A significant part of this initiative is to adopt Agile software development and Development, Security, and Operations (DevSecOps) practices to expedite acquisitions, scoping, discovery, lean experimentations and iterations, and deployment of applications, ultimately reducing operational inefficiencies and decrease the time to achieve an Authority to Operate (ATO).

Benefits of batCAVE

  1. Automation: By automating steps required for the ATO process, batCAVE allows developers to focus more on developing modern applications.

  2. Lower-risk releases: Continuous automated testing built into the batCAVE pipelines enables developers to release new features with high confidence and low risk.

  3. Inherited controls: With batCAVE, ADOs will inherit controls from six packages within CFACTS (batCAVE, AWS/CMS Cloud, IDM, EUA, CCIC, and OCISO), dramatically reducing the time to achieve ATO.

  4. Transparency: batCAVE serves as a service that provides guidance and clarity for developers in the process of getting their applications deployed to the cloud.

Technical Scope and Environment

theta. as a subcontractor, has a multifaceted role on batCAVE, contributing to various critical aspects of the project. Primarily, we provide scalable and secure digital integration services, enabling the seamless development and deployment of a comprehensive DevSecOps pipeline.

The tech stack employed for this project is designed for agility, automation, and security. It comprises several industry-standard tools, programming languages, and services:

  • Languages & Scripts: The project utilizes YAML for configuration management, Python for various backend functionalities and scripting tasks, and Shell for automating operating system-level tasks.

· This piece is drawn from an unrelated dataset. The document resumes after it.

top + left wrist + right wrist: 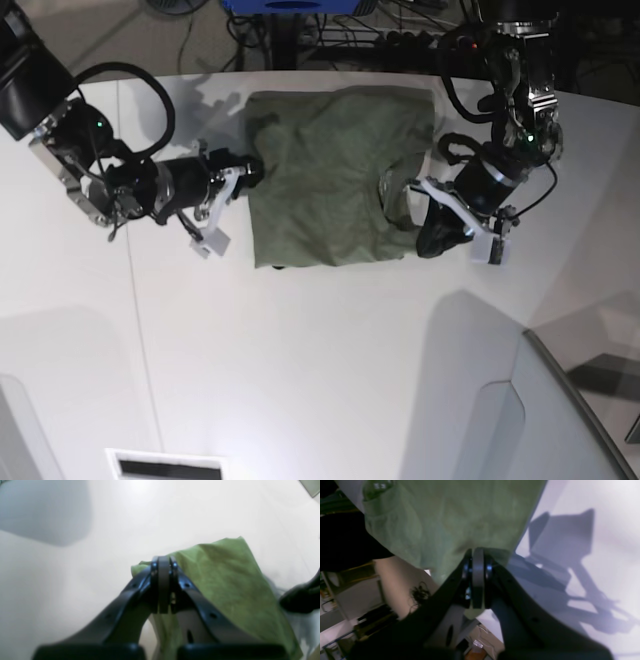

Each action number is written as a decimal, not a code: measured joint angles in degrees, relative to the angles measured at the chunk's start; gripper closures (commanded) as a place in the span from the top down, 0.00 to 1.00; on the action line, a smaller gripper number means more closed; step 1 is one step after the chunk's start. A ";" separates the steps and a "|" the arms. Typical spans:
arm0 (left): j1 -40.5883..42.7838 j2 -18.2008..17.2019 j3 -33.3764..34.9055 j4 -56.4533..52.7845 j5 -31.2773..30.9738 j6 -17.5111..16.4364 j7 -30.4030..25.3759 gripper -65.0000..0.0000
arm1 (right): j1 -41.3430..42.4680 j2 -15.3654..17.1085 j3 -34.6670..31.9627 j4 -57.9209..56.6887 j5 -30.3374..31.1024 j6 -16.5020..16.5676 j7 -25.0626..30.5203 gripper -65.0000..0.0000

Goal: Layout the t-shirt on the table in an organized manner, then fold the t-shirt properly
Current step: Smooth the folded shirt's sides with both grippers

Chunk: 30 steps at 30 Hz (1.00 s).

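Note:
The olive-green t-shirt (330, 180) lies mostly spread at the far middle of the white table (320, 350), its right side bunched. My right gripper (252, 175) is shut on the shirt's left edge. In the right wrist view the gripper (478, 552) pinches the cloth (457, 512), and a small printed label (380, 485) shows at the top left. My left gripper (412, 200) is shut on the bunched right edge. In the left wrist view the gripper (163, 562) clamps a fold of the shirt (225, 580) just above the table (125, 517).
A grey angled panel (560, 410) stands at the front right. A thin dark seam (135, 300) runs down the table's left part. A dark slot (165, 467) is at the front edge. Cables and equipment (330, 20) lie beyond the far edge.

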 measured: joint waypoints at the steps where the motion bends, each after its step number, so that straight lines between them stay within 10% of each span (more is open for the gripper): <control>1: -1.22 0.02 -0.02 -2.25 0.09 0.02 -0.35 0.00 | -0.61 0.15 -0.04 0.15 0.17 0.20 0.55 0.00; 12: -9.55 -5.11 -0.11 -19.58 -0.11 0.09 -2.21 0.00 | -2.78 2.23 -0.02 0.24 -0.02 0.00 1.95 0.00; 26: 6.19 -0.94 -16.76 4.57 -0.26 0.04 16.81 0.00 | -2.80 2.38 -0.02 -0.15 -0.11 0.02 1.95 0.00; 30: 9.31 -0.44 -18.75 5.05 -8.94 -0.15 16.26 0.56 | -2.78 2.38 -0.02 -0.17 -0.13 0.00 1.95 0.00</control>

  • Version Control: GitHub and GitLab facilitate collaborative and iterative development.

  • Observability & Monitoring: Grafana, Loki, and Prometheus offer a powerful combination for real-time monitoring, log aggregation, and metrics visualization, facilitating rapid anomaly detection and resolution.

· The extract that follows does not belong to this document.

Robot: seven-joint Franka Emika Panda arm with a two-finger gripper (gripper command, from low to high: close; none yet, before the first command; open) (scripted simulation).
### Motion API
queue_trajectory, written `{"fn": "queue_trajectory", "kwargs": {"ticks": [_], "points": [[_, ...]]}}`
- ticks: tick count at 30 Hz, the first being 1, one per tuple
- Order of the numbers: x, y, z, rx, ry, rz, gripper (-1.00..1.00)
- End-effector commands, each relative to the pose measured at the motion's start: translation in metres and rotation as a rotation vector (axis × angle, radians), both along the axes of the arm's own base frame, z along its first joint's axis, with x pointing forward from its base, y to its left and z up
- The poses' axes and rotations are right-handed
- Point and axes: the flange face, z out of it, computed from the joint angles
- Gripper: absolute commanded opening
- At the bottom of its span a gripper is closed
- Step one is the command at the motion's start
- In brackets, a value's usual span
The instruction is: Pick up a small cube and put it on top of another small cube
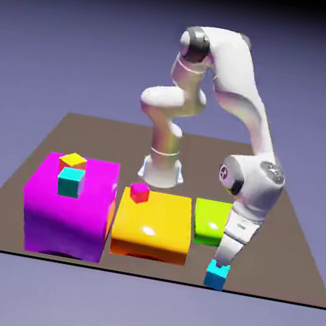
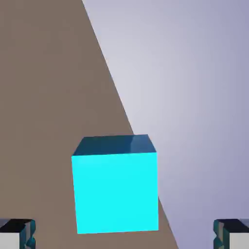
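Small cyan cube (image 2: 115,192) between wide-open end effector (image 2: 124,238) fingers, w/o contact.

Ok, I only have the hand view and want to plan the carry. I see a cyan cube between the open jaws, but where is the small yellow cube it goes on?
Observer: The small yellow cube sits on top of the big magenta block, at the exterior view's left.
Operator: Anything near it up there?
Observer: A second cyan cube stands on the same block, close in front of the yellow one.
Operator: What lies on the way over?
Observer: A flat yellow-orange block with a small pink cube on it lies between your cyan cube and the magenta block.
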Motion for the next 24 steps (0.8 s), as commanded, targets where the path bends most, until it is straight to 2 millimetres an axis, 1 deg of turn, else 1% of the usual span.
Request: {"fn": "queue_trajectory", "kwargs": {"ticks": [1,2,3,4,5,8,9,11,13,14,16,17,19,20,22,23,24], "points": [[-0.001,-0.002,-0.018,0.000,0.000,0.000,0.00],[-0.002,-0.005,-0.037,0.000,0.000,0.000,0.00],[-0.003,-0.008,-0.050,0.000,0.000,0.000,0.00],[-0.003,-0.008,-0.050,0.000,0.000,0.000,-1.00],[-0.003,-0.008,-0.050,0.000,0.000,0.000,-1.00],[0.000,0.001,0.005,0.000,0.000,0.000,-1.00],[0.004,-0.006,0.024,-0.004,-0.002,-0.018,-1.00],[0.029,-0.073,0.066,-0.031,-0.017,-0.164,-1.00],[0.043,-0.143,0.108,-0.049,-0.027,-0.314,-1.00],[0.045,-0.179,0.129,-0.055,-0.030,-0.390,-1.00],[0.041,-0.250,0.170,-0.060,-0.031,-0.543,-1.00],[0.034,-0.285,0.190,-0.059,-0.030,-0.620,-1.00],[0.012,-0.354,0.228,-0.049,-0.024,-0.774,-1.00],[-0.003,-0.387,0.245,-0.040,-0.019,-0.850,-1.00],[-0.042,-0.449,0.279,-0.014,-0.007,-1.002,-1.00],[-0.061,-0.474,0.292,0.000,0.000,-1.067,-1.00],[-0.061,-0.474,0.292,0.000,0.000,-1.067,-1.00]]}}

  • Cloud Services: We extensively use AWS for cloud services, leveraging its extensive suite of scalable and secure infrastructure services.

  • Containerization and Orchestration: Docker and Kubernetes are employed for the containerization of applications and orchestration of these containers in the cloud, enabling efficiency, portability, and microservice-based architecture. The Amazon EKS service further provides a secure and scalable Kubernetes control plane.

  • Security: Istio and Falco enforce security policies, provide insights into network traffic, and detect abnormal application behavior.

  • Continuous Integration/Continuous Deployment (CI/CD): GitLab Runners and Argo CD-managed deployments power the CI/CD pipeline, enabling automatic testing and deployment, increasing development velocity, and reducing the risk of deployment errors.

  • Infrastructure as Code (IaC): Helm Charts and IaC practices are used for defining and managing the cloud infrastructure in an automated, consistent manner, promoting DevOps practices and reducing deployment errors.

  • API Development: APIs are crucial to our project, facilitating communication and interaction between different software components.

  • Operating Systems: Linux and Windows Server are employed for their respective scalability, security, and performance strengths based on individual application needs.

Through this technological arsenal, the batCAVE team is actively researching and developing the deployment of HHS/CMS applications through the DevSecOps pipeline and obtaining a continuous Authority to Operate (ATO).

Our work with CMS and HHS through the batCAVE project exemplifies our commitment to employing cutting-edge technologies and methodologies to drive the development of secure, effective, and user-centric software solutions. Focusing on secure DevSecOps, we support HHS/CMS to maintain their data’s CIA and, more importantly, provide enhanced, efficient, and reliable services to millions of Americans.